I had grabbed two bags at the store.  Why would you need three bags for an order that small???  If Helpful Employee #1 had stayed on task, she would have said, “Excuse me, ma’am, here’s a third bag.”  Helpful Employee #2 didn’t know there were three bags because she arrived at the end of the transaction.  I didn’t know there were three bags because I was off getting a VIC card instead of supervising Helpful Employee #1.

This is a classic example of multi-tasking gone awry.  Can we please, as a society, learn to carry one simple task to completion?

So now I’m tired, in pain, and angry.  John heads off to our local grocery, just five minutes away, to pick up a steak.  I call the Harris Teeter store and speak with the manager, who just happens to be Helpful Employee #2.

“We want to do whatever we can to make this up to you,  ” she said.

That’s when I tell her the only thing she can do at this point is listen to me yell at her.

Then she says, “We will drive the steaks over to your house.”

It’s thirty miles the back way to my house.  The normal way–the Beltway–is thirty-five miles and it’s a Friday evening.  It could easily take an hour and a half to get from Ellicott City to Hereford.  I tell the manager that it is a ridiculous idea.

“No, really, we will do it.”

“Ok.  I accept your offer.”  I feel guilty for about a nano-second for the employee who is going to have to sit in rush hour traffic for an eternity and a day.  But I accept the offer because waiting until Monday to go back into the store for a refund will keep me annoyed until at least Monday and even then I will probably be hesitant to ever again stop in at Harris Teeter on my way home.  And I want to stop at Harris Teeter on my way home.

(Those of you who are wondering why I can’t just stop at the store five minutes from my house do not understand the effects of a long commute on the body.  By the time I am five minutes from home, I want to be home.)

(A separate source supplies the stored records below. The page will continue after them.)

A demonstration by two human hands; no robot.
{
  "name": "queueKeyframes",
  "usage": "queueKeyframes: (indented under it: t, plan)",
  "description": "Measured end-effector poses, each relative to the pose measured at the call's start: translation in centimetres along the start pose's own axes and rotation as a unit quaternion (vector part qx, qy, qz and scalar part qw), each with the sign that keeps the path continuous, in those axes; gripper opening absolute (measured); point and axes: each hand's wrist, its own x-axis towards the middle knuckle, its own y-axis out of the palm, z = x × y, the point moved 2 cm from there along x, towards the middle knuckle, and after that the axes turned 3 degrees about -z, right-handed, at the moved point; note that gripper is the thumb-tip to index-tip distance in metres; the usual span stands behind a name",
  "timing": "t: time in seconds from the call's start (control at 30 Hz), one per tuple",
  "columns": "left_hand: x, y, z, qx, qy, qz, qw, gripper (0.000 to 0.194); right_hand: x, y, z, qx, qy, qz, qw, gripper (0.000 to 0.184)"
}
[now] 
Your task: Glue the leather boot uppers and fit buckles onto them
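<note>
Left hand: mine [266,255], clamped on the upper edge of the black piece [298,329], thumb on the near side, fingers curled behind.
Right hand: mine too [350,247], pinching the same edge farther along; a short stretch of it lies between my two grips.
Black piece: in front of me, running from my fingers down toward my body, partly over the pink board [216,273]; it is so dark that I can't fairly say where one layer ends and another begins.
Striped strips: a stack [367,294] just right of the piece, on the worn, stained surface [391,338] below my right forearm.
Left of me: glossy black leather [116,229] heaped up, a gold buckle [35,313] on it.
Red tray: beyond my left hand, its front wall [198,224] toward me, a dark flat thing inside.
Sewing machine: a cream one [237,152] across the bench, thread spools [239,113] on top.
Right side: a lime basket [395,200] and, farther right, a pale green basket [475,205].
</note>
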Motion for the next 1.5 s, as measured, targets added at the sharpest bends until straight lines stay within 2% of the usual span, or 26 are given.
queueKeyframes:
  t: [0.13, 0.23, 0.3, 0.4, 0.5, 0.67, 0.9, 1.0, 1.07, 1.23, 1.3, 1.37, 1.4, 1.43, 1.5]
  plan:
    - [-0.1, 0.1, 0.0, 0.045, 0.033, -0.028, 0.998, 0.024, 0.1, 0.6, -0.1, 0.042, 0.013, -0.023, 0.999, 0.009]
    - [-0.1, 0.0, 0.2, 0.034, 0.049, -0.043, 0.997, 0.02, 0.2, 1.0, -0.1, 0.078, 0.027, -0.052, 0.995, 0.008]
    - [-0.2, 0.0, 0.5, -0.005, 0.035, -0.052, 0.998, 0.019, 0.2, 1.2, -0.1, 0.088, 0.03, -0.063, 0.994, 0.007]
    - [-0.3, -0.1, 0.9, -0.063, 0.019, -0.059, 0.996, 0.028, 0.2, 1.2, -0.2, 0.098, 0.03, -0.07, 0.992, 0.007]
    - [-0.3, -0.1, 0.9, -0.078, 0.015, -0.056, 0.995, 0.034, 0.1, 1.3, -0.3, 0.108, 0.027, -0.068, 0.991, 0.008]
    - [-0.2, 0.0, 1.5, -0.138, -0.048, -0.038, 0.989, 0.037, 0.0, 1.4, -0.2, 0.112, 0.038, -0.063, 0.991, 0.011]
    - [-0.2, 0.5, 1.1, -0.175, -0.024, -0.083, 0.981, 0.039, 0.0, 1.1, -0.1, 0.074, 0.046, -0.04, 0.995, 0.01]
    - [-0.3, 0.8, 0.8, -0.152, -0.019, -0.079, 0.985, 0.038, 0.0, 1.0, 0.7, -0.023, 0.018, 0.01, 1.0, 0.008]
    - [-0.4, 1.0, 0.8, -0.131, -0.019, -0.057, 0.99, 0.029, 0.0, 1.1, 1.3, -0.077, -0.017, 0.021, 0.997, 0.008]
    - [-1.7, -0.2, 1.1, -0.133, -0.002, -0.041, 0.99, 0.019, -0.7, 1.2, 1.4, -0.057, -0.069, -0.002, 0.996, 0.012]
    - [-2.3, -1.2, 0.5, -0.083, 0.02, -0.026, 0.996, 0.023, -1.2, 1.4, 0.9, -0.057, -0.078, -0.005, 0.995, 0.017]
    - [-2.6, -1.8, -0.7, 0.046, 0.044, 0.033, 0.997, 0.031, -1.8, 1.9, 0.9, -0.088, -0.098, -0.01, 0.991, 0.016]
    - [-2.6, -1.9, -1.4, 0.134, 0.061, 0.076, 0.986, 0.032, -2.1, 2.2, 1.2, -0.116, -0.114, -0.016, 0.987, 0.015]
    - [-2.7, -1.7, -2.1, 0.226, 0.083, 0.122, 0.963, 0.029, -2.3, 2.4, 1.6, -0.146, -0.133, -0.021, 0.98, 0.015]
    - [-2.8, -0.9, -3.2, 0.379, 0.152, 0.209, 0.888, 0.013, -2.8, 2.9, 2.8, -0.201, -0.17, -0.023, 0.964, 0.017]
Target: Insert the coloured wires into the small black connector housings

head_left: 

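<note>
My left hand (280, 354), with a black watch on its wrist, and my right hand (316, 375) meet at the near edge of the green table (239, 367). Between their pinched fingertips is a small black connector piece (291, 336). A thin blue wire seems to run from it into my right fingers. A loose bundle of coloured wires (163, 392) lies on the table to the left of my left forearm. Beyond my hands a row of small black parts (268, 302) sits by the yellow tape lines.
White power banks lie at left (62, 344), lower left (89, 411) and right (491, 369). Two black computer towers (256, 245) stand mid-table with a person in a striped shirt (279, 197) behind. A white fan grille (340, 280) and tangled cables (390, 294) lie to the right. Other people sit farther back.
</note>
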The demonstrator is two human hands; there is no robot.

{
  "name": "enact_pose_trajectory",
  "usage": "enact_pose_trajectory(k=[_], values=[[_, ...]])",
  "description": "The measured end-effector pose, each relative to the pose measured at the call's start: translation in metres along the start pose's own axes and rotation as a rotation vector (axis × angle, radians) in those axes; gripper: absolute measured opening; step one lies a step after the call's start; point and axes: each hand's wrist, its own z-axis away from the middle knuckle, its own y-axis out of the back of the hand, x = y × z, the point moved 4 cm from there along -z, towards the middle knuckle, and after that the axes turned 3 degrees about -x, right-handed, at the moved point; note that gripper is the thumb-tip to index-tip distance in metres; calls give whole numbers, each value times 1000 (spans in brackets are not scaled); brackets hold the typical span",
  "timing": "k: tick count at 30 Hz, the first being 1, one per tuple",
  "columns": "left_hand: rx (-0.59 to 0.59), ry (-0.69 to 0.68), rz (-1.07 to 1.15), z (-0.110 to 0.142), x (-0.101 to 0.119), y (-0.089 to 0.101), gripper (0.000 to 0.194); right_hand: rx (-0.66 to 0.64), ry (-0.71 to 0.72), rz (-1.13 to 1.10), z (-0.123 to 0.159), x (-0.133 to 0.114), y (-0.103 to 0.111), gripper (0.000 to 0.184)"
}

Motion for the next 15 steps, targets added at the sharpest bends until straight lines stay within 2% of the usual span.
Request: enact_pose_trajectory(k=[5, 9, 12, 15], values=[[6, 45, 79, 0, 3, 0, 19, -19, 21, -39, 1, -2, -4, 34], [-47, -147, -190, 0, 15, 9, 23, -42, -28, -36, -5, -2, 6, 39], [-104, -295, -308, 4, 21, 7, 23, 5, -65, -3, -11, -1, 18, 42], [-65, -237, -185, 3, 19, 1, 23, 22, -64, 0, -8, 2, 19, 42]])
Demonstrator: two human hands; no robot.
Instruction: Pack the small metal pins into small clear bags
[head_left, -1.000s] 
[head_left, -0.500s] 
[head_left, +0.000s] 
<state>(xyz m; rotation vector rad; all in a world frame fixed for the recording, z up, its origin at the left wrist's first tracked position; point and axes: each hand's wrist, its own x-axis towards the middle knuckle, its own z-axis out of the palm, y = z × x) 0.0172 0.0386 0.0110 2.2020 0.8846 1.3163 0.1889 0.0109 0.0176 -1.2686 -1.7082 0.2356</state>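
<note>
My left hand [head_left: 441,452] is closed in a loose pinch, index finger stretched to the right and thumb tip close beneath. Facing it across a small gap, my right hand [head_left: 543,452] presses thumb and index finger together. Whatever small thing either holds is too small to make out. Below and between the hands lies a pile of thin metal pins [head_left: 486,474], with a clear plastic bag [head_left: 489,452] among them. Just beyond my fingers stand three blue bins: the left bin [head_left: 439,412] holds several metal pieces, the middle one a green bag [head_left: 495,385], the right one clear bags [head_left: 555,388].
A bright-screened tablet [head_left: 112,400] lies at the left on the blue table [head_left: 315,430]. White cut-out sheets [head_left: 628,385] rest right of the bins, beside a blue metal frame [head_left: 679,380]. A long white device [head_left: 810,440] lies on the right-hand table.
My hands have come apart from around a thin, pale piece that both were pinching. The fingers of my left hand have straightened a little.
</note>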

So, Helpful Employee #2, a.k.a. Manager, says that hopefully the steaks will arrive by the time the grill is hot.  My husband and I know better.  Sure, enough, when the car comes rolling down the driveway, we are finishing our meal.

I was 90% satisfied when the manager offered to deliver the steak.  It was such an outrageous offer.  With the arrival of the assistant store manager I am more than 100% satisfied.  And then she goes completely over the top.  Instead of one steak, there are two–for my aggravation.  And a rotisserie chicken, because someone realized that dinner was going to be really late.  And a cake, to sweeten things up.  And flowers, to make me happy.

And it worked.  When I look at the flowers I think, “How lovely!”  When my in-laws got a gift of some steak they thought, “How thoughtful!”  When we eat the rotisserie chicken I think, “How helpful!”  Next week, when I pull the cake from the freezer to celebrate my daughter’s new house we’ll think, “How sweet!”

Will I go back to Harris Teeter?  Absolutely.  Will I check to see that I have everything when I leave the store? Darn tootin’ I will.  Will I let the manager send someone all the way to my house again?  No.  They’ve already proven that they go the extra mile.

As for me, maybe I should wear a count-down to surgery button, just to warn people in my path.  Or maybe my husband should do the world a favor and let me avoid grocery stores for the next couple of months.